# Indefinite versus term contract Netherlands



## jasonrsmith (Aug 12, 2015)

Hello,

I am expecting a job offer from a company as developer/admin/devops engineer. I am a seasoned in my craft, and the job I am expecting an offer from is established, but still relatively small and their entire technology stack, completely matches my skills and ambitions. In my field to have every piece of technology a company list match every tech I am practicing is odd, especially because I am working in some new tech.

I am curious about term contracts. I have read some accomplished programmers say a good company should not have an issue with offering an indefinite contract. I have read other postings stating that an indefinite contract is hard to come by.

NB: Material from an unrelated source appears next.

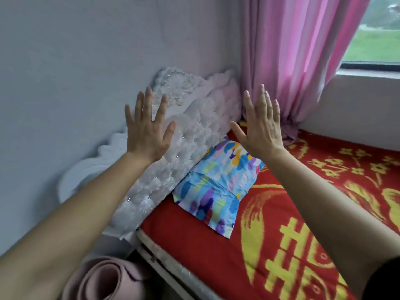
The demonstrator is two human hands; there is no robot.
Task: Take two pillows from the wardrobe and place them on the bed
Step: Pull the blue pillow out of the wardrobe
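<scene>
Pillows in bright multicoloured cotton [218, 182] lie beside the tufted white headboard [184, 148]; my left hand [147, 135] and right hand [262, 131] hover above, fingers spread, empty.

A pillow [218, 187] lies on the bed [281, 234], up against the headboard [184, 152] to its left. The headboard stands against the wall [65, 72]. A curtain [292, 61] hangs at the far corner, with a window [376, 40] to its right. A rolled mat [104, 280] sits beside the bed, bottom left.
</scene>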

I have already received one offer but it was for one year. But that organization is a startup, small and still getting their feet wet, and I would have been the most skilled guy in the room.

If I do receive an offer from this "ideal job" would it be reasonable to expect an indefinite contract?

I will be moving with my wife and son, and expect to enroll my son in Netherlands's excellent education system. I would hate to be told after two years "Sorry we are not renewing your contract."


----------



## Bevdeforges (Nov 16, 2007)

Someone with more experience in the Netherlands should wander by here soon, but as I understand it, fixed term contracts are much more common than you might expect - especially for small countries and small companies. What you want to check is how/whether the offer of a fixed term contract will have any bearing on your ability to get a proper visa and/or residence permit in the Netherlands. (In some EU countries, it's more difficult to get a long-stay visa with work privileges with a fixed term contract than with an indefinite contract.) 

But one of the big questions you should ask your employer-to-be when you do get your offer is what sort of visa assistance they are going to provide. 
Cheers,
Bev


----------



## jasonrsmith (Aug 12, 2015)

Bevdeforges said:


> Someone with more experience in the Netherlands should wander by here soon, but as I understand it, fixed term contracts are much more common than you might expect - especially for small countries and small companies. What you want to check is how/whether the offer of a fixed term contract will have any bearing on your ability to get a proper visa and/or residence permit in the Netherlands. (In some EU countries, it's more difficult to get a long-stay visa with work privileges with a fixed term contract than with an indefinite contract.)
> 
> But one of the big questions you should ask your employer-to-be when you do get your offer is what sort of visa assistance they are going to provide.
> Cheers,
> Bev


I will be falling under the highly skilled worker visa. That has already been discussed with the company. In that situation the company is required to spearhead the residence permit.


----------



## Dutchess (Jun 30, 2015)

The Dutch labor laws are very protective of employees, making it relatively difficult for a company to fire you once you have an indefinite contract. For this reason it is very common for companies to offer you one or two fixed term contracts before changing your contract to indefinite. The first fixed term contract will also include a trial period during which you can be fired (or leave) without having to give or be given a reason.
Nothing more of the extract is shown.